First Boi you never need to apologize for posting here or feeling like you post too much.  That is what this forum is all about.  Posting when you need support and insight.

I can really relate to what you said here:



> I also, cannot focus on anything esp work. I was literally staring at the computer screen wishing it was time to go home even though I had work to do, it was so hard doing it. I pretended most of today and getting out of my seat eveyr 10 min



I have many days when I am struggling with my depression and anxiety and I do the same thing.  I will say that I _try_ not to get too down on myself on those days because I know that the good productive days will happen again, it is just a matter of time.



> I know this might be a silly question but I still do not know how to identify feelings and its so annoying.



I don't think that this is a silly question at all.  You may want to have a look at these posts to gain a better understanding of your feelings:

Feelings and Thoughts that Control Them

Insight Into Feelings


----------



## boi (Mar 5, 2008)

*Re: question about depression*

thanks Halo
thanks for the links as well. i think i have a problem even identifying. I defintly know when Im angry and sad but the others are very difficult for me..the insight into negative feelings is good, it forces me to think about it. I still am very uncomfortable with "hurt". Even hearing it in my head makes me cringe. does that make sense?


----------



## Halo (Mar 5, 2008)

*Re: question about depression*

Boi are you currently seeing a therapist that you can talk to them about about this?  

Yes I do think that identifying anger and sadness are easier because identifying hurt and the uncomfortable feeling that goes with it requires us to look deep within ourselves and realize that we are vulnerable. It definitely is hard and one that I don't think can be rushed to be pushed out...just let it come naturally and it will in time.


----------



## boi (Mar 5, 2008)

*Re: question about depression*

i am seeing a therapist...and thanks for your support


----------



## lallieth (Mar 5, 2008)

*Re: question about depression*



boi said:


> i am seeing a therapist...and thanks for your support


Boi

are you bored? are you bored with life,work etc and want something MORE in your life? something new and worthwhile? I think what you described could be attributed to depression,but it could also be that you are just bored,and tired of the same old routine.
We can all get like that every so often,and when I do I try and find something new to do.It seems that life can get so same old same old,and stale that we crave something different,something a little more exciting.

Perhaps you can look into joining a group,a local program that gets you out and meeting new people.I recently joined a cooking class that meets once a week and I am looking foward to the first class

How about a new hobby? something you have always wanted to try...just some ideas


----------



## boi (Mar 5, 2008)

*Re: question about depression*

yeah Lallieth,
I am bored. I have a plan but it starts in September (back to school for me). Its hard for me to join groups because I feel like such an outsider. I did join a band recently but for some reason I am not excited about it. You are right about the boredom. I know I hate my job right now but because of school in September I feel like I should stick with it and not get some other job that will be boring as well. Maybe I should push myself and join some class. My art right now is pretty good so at least I have that to fall back on.


----------



## lallieth (Mar 5, 2008)

*Re: question about depression*



boi said:


> yeah Lallieth,
> I am bored. I have a plan but it starts in September (back to school for me). Its hard for me to join groups because I feel like such an outsider. I did join a band recently but for some reason I am not excited about it. You are right about the boredom. I know I hate my job right now but because of school in September I feel like I should stick with it and not get some other job that will be boring as well. Maybe I should push myself and join some class. My art right now is pretty good so at least I have that to fall back on.

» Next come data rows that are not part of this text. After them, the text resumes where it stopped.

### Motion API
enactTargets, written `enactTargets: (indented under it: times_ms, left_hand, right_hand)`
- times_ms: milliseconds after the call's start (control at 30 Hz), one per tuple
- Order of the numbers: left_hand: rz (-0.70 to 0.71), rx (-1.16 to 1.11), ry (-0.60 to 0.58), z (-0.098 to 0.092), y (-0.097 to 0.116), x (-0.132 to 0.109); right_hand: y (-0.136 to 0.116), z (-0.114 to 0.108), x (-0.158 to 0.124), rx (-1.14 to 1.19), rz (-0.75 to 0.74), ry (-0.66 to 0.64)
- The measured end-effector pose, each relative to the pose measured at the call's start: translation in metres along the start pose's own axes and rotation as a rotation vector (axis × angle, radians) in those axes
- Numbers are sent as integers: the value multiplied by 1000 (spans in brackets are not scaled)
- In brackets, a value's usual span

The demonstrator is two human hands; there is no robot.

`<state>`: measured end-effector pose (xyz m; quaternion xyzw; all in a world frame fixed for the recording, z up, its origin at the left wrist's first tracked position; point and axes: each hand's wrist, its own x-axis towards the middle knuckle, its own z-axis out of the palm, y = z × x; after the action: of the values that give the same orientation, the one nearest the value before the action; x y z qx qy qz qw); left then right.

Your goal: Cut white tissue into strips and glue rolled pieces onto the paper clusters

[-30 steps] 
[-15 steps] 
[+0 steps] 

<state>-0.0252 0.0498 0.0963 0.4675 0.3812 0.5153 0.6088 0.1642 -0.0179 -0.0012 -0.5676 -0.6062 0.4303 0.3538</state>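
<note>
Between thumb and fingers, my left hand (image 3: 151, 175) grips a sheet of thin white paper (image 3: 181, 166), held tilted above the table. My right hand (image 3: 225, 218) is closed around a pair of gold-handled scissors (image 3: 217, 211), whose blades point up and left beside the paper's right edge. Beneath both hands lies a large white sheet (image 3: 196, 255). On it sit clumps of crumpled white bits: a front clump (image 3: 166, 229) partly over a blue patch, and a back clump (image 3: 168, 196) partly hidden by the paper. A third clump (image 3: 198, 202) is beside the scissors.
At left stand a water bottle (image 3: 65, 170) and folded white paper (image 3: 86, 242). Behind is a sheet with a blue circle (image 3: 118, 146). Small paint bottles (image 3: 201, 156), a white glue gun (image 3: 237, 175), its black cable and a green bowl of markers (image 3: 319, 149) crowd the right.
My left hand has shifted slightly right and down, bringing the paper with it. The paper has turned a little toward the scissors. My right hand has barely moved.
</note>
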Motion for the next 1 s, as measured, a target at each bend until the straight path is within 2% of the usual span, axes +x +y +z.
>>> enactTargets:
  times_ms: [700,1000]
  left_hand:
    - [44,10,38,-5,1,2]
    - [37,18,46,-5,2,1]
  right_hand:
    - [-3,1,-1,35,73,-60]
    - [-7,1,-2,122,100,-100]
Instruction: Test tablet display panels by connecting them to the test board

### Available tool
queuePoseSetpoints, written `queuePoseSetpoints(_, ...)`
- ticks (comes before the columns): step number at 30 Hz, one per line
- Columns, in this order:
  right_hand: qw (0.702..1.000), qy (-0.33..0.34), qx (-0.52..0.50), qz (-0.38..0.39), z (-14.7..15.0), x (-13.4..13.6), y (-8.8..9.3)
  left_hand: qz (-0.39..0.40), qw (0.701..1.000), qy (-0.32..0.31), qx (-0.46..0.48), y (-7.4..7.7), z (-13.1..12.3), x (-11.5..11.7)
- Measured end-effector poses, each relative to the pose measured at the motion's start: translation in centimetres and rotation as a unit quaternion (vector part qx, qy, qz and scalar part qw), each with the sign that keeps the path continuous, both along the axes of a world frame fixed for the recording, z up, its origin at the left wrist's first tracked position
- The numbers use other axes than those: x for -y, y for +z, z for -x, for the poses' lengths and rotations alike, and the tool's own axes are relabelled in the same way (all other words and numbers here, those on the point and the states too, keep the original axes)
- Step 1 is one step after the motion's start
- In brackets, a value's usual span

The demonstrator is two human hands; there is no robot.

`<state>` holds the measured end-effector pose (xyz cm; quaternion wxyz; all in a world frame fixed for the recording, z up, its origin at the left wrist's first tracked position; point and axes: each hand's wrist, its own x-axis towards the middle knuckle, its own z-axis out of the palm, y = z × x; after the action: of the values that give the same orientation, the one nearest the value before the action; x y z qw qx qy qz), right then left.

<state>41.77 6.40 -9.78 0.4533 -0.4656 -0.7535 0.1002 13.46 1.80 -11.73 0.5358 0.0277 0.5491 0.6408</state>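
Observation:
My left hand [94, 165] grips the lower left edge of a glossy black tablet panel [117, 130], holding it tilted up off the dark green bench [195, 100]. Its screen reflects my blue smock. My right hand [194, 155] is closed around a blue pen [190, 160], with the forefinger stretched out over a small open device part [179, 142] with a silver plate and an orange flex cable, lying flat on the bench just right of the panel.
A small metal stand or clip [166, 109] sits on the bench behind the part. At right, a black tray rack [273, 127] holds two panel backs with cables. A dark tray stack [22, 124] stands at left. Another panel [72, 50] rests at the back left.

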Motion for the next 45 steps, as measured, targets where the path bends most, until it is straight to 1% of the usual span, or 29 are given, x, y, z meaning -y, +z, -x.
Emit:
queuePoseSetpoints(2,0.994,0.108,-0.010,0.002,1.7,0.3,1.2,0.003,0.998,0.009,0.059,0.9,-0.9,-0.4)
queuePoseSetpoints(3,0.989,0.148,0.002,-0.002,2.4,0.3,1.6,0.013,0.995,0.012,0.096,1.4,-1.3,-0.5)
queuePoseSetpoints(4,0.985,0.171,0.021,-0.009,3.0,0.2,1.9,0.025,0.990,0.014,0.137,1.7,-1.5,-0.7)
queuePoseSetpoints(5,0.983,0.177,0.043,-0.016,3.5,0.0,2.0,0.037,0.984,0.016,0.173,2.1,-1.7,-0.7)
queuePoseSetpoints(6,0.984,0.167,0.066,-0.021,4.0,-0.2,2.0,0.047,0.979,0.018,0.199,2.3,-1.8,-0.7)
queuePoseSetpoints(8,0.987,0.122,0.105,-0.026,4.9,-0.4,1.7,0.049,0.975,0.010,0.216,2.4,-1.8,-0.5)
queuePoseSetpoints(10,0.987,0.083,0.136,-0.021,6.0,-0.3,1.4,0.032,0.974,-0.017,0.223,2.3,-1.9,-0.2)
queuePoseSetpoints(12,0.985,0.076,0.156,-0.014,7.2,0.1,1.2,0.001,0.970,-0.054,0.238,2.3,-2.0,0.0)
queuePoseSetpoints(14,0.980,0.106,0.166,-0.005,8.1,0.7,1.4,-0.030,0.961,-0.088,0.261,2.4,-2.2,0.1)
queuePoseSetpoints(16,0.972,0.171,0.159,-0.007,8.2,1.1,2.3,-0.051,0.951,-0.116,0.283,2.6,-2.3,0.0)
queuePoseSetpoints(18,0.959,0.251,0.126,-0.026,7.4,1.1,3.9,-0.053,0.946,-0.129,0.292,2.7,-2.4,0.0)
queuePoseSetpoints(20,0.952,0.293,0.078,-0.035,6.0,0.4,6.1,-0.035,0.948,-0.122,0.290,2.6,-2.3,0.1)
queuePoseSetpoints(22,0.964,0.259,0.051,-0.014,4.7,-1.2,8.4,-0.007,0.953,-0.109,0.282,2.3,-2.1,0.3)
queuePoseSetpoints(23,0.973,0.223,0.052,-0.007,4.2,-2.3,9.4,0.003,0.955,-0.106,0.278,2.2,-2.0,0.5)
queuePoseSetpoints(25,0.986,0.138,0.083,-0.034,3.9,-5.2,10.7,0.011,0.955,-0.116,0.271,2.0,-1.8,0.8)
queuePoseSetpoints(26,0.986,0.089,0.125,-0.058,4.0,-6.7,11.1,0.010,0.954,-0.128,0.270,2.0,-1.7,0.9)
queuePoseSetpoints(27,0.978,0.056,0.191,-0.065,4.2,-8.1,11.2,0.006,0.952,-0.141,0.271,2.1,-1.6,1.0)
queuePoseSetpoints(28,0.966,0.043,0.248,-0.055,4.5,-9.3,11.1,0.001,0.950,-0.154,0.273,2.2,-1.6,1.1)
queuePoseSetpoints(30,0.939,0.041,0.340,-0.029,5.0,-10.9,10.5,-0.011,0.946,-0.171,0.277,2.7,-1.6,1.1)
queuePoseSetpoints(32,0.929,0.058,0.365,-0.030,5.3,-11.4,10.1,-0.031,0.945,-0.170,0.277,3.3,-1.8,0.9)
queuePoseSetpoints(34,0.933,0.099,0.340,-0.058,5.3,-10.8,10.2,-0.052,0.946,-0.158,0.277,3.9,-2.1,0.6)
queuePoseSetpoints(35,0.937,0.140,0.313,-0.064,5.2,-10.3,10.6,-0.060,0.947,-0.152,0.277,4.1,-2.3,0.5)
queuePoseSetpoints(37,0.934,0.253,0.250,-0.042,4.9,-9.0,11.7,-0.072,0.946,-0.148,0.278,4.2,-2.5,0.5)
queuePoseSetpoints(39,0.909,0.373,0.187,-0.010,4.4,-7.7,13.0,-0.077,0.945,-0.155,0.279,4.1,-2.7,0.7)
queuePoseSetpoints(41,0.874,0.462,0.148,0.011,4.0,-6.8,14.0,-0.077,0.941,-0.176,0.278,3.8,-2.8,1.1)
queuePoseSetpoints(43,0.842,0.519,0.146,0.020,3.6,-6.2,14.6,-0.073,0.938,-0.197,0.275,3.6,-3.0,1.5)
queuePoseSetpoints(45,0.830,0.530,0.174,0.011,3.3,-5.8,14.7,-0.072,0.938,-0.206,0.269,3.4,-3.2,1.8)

Is there a place where you can go swimming an indoor pool,even that,being some physical exercise would help.You aren't alone in disliking your job,especially if you are doing the same things over and over at work

But I really do suggest you get out and try something new,even if it's visiting a museum or joining friends ...


----------



## boi (Mar 5, 2008)

*Re: question about depression*

I will try and do that Lallieth. Thanks for your suggestions. Maybe go to a movie on the weekend. Sometimes when Im in this state I feel so self- conscience that I dont even like going out. but you are right I will try and force myself and ignore myself being self-conscience


----------



## lallieth (Mar 6, 2008)

*Re: question about depression*



boi said:


> I will try and do that Lallieth. Thanks for your suggestions. Maybe go to a movie on the weekend. Sometimes when Im in this state I feel so self- conscience that I dont even like going out. but you are right I will try and force myself and ignore myself being self-conscience


That's it Boi..just go OUT and do something different..Let me know how it goes


----------



## Halo (Mar 6, 2008)

I would like to point out that I don't think that just going OUT is going to relieve the depression that you are experiencing Boi.  While it may help somewhat, I do think that talking to your therapist about the feelings and thoughts that you are having is very important.


----------



## boi (Mar 6, 2008)

thanks for all your comments, I really appreciate them. I will be seeing my therapist next week so I will try and tell her all this. Try and explain as best as possible how I feel.
thanks again


----------



## Retired (Mar 6, 2008)

BOI,

You articulated very well how you have been feeling in the this thread, and you may consider printing the thread or writing down your excellent descriptions of your feelings to bring to your therapist.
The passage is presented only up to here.